I attended the 27th Annual FIRST conference in Berlin recently. I have attended regularly for the last four years, and this year I noticed a couple of important things. Firstly, if you’ll forgive the pun, there was an increase in people working on cyber-risk metrics. Secondly, people were very interested in the work we do here at the Centre for Risk Studies. They asked lively, challenging, questions around cyber-insurance, how we quantify risks, and how our economic and macro-economic work is going.
When I am funded to attend a conference (where I also delivered two presentations), I always try to write up some of the sessions I saw to give maximum value to the work I do. So without further ado…
As I was presenting on the first day, I missed the beginning of Mariko Miya’s presentation but managed to I catch the second half by standing at the back. She is preparing cyber security for the 2020 Olympic Games in Tokyo, and she is spending time learning from other countries experiences in cyber-security during their hosting of the Olympics games. I have great admiration for our Japanese professionals when it comes to cyber-security and incident response, they often plan ahead strategically while most of us are fighting fires.
As if to illustrate my point about the uptick in metrics research and my esteem for the Japanese digital forensics and incident response (#DFIR) community, you should have seen Yurie Ito and Wes Young’s presentation!

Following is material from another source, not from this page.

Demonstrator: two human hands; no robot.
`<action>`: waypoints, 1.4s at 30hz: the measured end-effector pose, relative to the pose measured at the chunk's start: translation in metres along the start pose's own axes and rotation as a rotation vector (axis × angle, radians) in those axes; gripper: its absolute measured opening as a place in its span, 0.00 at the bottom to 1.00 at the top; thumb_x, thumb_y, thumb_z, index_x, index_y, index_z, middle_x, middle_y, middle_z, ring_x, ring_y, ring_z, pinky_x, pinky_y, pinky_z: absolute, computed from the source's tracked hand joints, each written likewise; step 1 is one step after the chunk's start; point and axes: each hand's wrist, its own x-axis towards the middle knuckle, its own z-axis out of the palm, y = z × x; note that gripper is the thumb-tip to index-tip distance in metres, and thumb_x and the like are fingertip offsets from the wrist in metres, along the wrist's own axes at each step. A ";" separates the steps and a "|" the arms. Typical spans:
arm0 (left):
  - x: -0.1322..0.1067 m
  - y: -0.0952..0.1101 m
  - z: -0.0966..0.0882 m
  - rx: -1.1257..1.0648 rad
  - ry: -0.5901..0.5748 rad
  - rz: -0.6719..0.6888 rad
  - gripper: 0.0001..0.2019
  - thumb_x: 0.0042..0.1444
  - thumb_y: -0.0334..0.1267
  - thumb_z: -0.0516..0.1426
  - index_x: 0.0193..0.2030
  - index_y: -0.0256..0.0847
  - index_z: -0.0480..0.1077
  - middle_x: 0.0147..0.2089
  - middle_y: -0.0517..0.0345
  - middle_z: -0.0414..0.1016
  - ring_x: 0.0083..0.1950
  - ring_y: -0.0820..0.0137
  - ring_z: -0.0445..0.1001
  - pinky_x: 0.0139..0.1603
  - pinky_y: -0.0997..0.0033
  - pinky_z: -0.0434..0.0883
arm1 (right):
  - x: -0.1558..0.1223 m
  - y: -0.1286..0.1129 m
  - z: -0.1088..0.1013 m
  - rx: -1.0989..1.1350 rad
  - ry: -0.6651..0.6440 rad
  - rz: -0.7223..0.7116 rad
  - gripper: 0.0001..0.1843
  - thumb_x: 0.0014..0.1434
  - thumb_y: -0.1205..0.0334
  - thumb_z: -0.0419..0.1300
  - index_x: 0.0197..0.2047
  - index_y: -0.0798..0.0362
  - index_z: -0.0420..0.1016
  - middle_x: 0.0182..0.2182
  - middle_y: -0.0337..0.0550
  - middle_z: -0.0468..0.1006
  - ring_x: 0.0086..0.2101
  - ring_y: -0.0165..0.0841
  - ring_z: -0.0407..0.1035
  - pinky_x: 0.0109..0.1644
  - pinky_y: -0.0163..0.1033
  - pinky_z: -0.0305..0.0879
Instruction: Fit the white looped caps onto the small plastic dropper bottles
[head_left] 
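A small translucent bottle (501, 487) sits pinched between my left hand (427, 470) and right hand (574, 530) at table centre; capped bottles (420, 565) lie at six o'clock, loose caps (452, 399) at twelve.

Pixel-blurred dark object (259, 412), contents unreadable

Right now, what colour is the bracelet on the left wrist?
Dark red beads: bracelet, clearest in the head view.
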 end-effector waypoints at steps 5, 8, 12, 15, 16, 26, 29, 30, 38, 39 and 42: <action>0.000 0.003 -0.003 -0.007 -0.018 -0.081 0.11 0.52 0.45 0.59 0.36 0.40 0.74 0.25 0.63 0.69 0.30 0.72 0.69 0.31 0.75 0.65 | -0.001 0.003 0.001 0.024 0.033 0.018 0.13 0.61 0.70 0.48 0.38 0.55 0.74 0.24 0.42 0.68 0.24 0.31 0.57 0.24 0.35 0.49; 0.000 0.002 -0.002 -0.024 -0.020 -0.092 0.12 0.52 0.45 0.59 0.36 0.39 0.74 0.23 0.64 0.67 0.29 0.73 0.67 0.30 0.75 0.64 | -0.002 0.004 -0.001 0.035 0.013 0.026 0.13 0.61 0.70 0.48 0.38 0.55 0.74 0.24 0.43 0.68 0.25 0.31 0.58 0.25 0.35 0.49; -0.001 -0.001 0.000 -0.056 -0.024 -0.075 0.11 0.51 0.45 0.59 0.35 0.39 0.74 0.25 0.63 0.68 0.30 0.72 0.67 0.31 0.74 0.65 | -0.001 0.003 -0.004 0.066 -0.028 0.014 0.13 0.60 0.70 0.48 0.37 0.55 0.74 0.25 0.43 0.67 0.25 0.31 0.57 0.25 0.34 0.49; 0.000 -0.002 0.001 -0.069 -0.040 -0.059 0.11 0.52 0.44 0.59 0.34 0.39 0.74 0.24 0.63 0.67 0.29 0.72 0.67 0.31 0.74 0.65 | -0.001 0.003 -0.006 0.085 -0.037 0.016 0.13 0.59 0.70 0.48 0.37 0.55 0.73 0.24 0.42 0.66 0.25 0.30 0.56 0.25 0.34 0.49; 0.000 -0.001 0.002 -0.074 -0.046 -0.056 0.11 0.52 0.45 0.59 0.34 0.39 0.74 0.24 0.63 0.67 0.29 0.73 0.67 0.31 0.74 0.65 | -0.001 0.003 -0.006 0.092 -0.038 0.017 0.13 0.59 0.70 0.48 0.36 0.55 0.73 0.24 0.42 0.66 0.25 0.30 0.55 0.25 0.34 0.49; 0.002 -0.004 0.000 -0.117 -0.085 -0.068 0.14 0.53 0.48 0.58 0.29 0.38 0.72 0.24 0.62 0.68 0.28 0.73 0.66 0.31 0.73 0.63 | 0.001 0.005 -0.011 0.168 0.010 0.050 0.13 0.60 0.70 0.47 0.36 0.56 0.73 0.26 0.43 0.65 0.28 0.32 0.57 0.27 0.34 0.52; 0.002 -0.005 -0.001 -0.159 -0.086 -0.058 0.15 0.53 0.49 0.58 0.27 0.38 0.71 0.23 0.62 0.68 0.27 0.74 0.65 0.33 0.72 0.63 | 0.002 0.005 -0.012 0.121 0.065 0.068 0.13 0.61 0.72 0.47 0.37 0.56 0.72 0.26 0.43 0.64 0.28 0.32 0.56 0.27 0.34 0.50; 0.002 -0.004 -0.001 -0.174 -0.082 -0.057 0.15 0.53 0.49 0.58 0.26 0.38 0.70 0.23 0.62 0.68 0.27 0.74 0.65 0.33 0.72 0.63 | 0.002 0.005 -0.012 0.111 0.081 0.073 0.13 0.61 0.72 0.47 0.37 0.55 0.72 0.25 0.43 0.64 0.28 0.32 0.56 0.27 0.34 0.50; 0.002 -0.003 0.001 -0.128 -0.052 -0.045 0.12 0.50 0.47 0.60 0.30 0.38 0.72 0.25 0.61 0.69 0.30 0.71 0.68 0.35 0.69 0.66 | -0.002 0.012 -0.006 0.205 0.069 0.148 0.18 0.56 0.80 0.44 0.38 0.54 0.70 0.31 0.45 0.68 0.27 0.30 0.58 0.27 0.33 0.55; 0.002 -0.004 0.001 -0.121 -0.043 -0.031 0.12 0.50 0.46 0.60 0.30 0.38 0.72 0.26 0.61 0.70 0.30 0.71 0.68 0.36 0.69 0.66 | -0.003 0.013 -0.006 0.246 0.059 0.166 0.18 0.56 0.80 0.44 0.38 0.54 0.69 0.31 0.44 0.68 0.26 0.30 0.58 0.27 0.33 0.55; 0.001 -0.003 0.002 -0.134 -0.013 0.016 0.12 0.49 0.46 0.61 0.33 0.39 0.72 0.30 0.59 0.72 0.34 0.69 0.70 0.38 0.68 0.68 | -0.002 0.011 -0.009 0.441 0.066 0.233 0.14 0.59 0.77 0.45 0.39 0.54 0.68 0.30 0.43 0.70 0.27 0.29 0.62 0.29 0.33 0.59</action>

Unfortunately, not available online as a PDF from the conference, it was very good. Lucky for you, dear readers, I can share their new website and collaborative project. They are in need of statisticians, economists, and risk researchers to help them make the site better and more useful. They are both seasoned techies and capable incident handlers and, as such, they seek the advice of other experts where necessary. The readers of this blog would be ideal candidates to assist them in quantifying cyber-risk in a light and usable national categorisation.

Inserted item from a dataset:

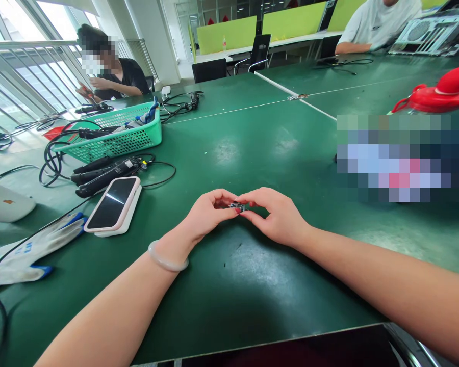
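Observation:
Low over the green tabletop (229, 163), both hands meet around a small dark and silvery part (237, 206), too small to make out its kind. My left hand (212, 211) comes from the left, a pale bangle (168, 259) on its wrist, and pinches the part between thumb and fingers. From the right, my right hand (277, 214) closes on the other side of the same part with thumb and fingertips. The fingers cover much of it. Nearest on the left lies a phone (112, 204) with a pink edge.
A green basket (126, 135) of tools and cables stands at the left, black corded tools (107, 173) before it. A work glove (34, 250) lies at the left edge. Two people sit across; a metal frame (430, 33) lies far right, a red object (439, 92) nearer.

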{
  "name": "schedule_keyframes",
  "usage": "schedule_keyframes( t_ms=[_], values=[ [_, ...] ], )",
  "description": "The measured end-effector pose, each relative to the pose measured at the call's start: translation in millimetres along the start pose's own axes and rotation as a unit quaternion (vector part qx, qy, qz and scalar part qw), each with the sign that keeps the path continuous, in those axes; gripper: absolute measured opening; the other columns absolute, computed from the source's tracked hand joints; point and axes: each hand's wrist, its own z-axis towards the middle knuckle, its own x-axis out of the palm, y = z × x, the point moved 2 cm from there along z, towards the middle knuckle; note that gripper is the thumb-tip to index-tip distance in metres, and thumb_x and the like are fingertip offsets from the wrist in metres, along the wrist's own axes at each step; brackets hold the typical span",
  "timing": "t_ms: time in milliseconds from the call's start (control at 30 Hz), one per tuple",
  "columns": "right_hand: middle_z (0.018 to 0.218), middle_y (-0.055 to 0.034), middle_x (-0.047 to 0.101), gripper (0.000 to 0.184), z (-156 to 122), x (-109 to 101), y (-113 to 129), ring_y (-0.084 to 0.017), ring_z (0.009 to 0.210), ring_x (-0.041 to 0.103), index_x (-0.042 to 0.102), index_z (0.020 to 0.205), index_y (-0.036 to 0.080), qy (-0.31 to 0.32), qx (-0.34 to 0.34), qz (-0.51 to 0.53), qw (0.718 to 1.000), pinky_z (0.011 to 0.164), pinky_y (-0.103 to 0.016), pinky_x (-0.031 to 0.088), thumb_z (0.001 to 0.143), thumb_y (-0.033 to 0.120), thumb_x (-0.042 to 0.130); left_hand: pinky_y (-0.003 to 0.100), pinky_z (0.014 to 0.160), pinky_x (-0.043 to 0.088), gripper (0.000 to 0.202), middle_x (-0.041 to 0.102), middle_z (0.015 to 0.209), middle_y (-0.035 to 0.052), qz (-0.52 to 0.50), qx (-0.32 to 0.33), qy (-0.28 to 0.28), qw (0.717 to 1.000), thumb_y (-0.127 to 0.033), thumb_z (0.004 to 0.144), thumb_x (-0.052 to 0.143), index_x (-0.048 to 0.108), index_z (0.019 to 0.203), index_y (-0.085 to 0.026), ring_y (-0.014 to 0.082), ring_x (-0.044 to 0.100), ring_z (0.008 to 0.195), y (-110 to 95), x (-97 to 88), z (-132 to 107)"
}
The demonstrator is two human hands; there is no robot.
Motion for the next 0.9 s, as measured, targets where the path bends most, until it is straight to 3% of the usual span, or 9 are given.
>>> schedule_keyframes(
  t_ms=[300, 500, 900],
  values=[
    [0.088, -0.0013, 0.070, 0.025, 1.6, -2.0, -2.5, -0.015, 0.077, 0.061, 0.067, 0.105, 0.024, 0.009, 0.062, 0.038, 0.997, 0.073, -0.030, 0.051, 0.081, 0.019, 0.062, 0.033, 0.089, 0.046, 0.032, 0.070, 0.093, 0.0064, 0.001, 0.001, 0.014, 1.000, -0.020, 0.067, 0.074, 0.066, 0.097, -0.012, 0.0151, 0.063, 0.086, 1.5, -2.4, 1.8],
    [0.084, 0.0007, 0.070, 0.015, 1.3, -5.6, -6.4, -0.014, 0.075, 0.062, 0.067, 0.095, 0.024, -0.002, 0.099, 0.032, 0.995, 0.073, -0.029, 0.051, 0.081, 0.021, 0.063, 0.033, 0.087, 0.048, 0.038, 0.071, 0.097, 0.0075, 0.039, 0.021, 0.026, 0.999, -0.022, 0.069, 0.074, 0.067, 0.105, -0.015, 0.0168, 0.064, 0.089, 2.8, -3.6, 1.8],
    [0.093, 0.0018, 0.075, 0.012, 0.7, -10.3, -2.7, -0.015, 0.084, 0.069, 0.072, 0.090, 0.027, -0.062, 0.031, 0.026, 0.997, 0.079, -0.030, 0.053, 0.085, 0.025, 0.061, 0.034, 0.089, 0.049, 0.036, 0.073, 0.095, 0.0066, 0.004, 0.045, 0.021, 0.999, -0.027, 0.070, 0.074, 0.066, 0.103, -0.015, 0.0170, 0.067, 0.090, 2.1, -0.9, 0.6]
  ],
)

Andrew Cormack is always on hand at FIRST to help with legal advice, regulation studies, privacy principles, and encouragement. This year was no exception, and he was seen around the halls encouraging young researchers and giving them hints on protecting their work legally, and good principles for future situations. He is quite tireless in this, and well known accordingly.
Eric Zielinski was someone I met randomly in what we call “the hallway track” – the phenomenon by which an attendee can learn just as much milling about in the hall making new contacts as they can attending official presentations. His work on statistics of incidents with R ought to interest our insurance readers very much.

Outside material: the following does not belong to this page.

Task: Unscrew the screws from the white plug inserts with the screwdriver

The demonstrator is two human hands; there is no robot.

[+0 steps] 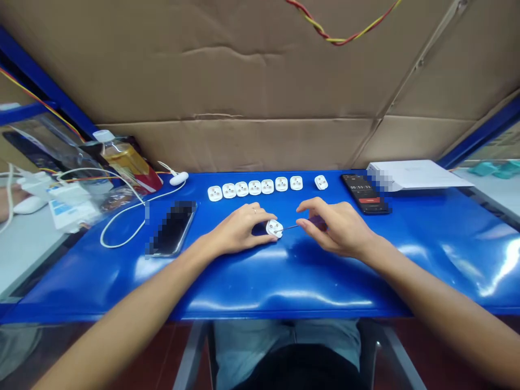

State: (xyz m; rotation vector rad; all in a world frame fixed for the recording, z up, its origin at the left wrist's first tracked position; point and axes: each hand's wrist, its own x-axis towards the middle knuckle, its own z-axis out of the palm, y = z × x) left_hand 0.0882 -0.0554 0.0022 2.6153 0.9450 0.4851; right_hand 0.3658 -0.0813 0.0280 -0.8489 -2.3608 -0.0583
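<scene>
My left hand is closed on a small white rounded-square plastic piece, pinching it against the blue table. Its upper face has round recesses, like a plug or socket housing. My right hand grips a thin screwdriver, whose dark handle is mostly hidden in the fingers. The slim metal shaft points left and its tip touches the face of the piece. Behind my hands, a row of several similar white pieces lies face up. One more white piece sits apart at the row's right.
A phone with a running timer lies at the right, beside a white box. On the left are another phone, a white cable and a bottle. Cardboard walls the back. Another person's hand shows at the left edge.
</scene>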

For those of you wondering why we don’t yet have a standard measure of cyber risk, I refer you to the brilliantly simple illustration of standardisation problems in vulnerability reporting by Manion, Uchiyama, and Tereda. It is painful for the community to admit and yet speaks volumes of why we’re still working on risk metrics 27 years after the advent of the first “internet worm”.
I have left out many fantastic presentations, but I hope you’ll read more widely about the digital forensics and incident response community. A number of other people have blogged too, so don’t just take my word on it.
Referring to the title of this post: I believe the FIRST community is an emergent immuno-response to malicious behaviour on the internet. As it becomes apparent to society that there are a growing number of embedded security risks in the products we rely on day to day, those that chose to protect the wider internet, regardless of personal or corporate profit collaborate. They gather together and exchange signatures of “bad-ness”, enumerating the ills they come across. They may work for countries but they know that a country cannot protect itself unilaterally in cyber space. Their goal is the health of the whole system and not only the part they inhabit. Like white-blood cells, they roam the system helping where they can and handling new issues every single day.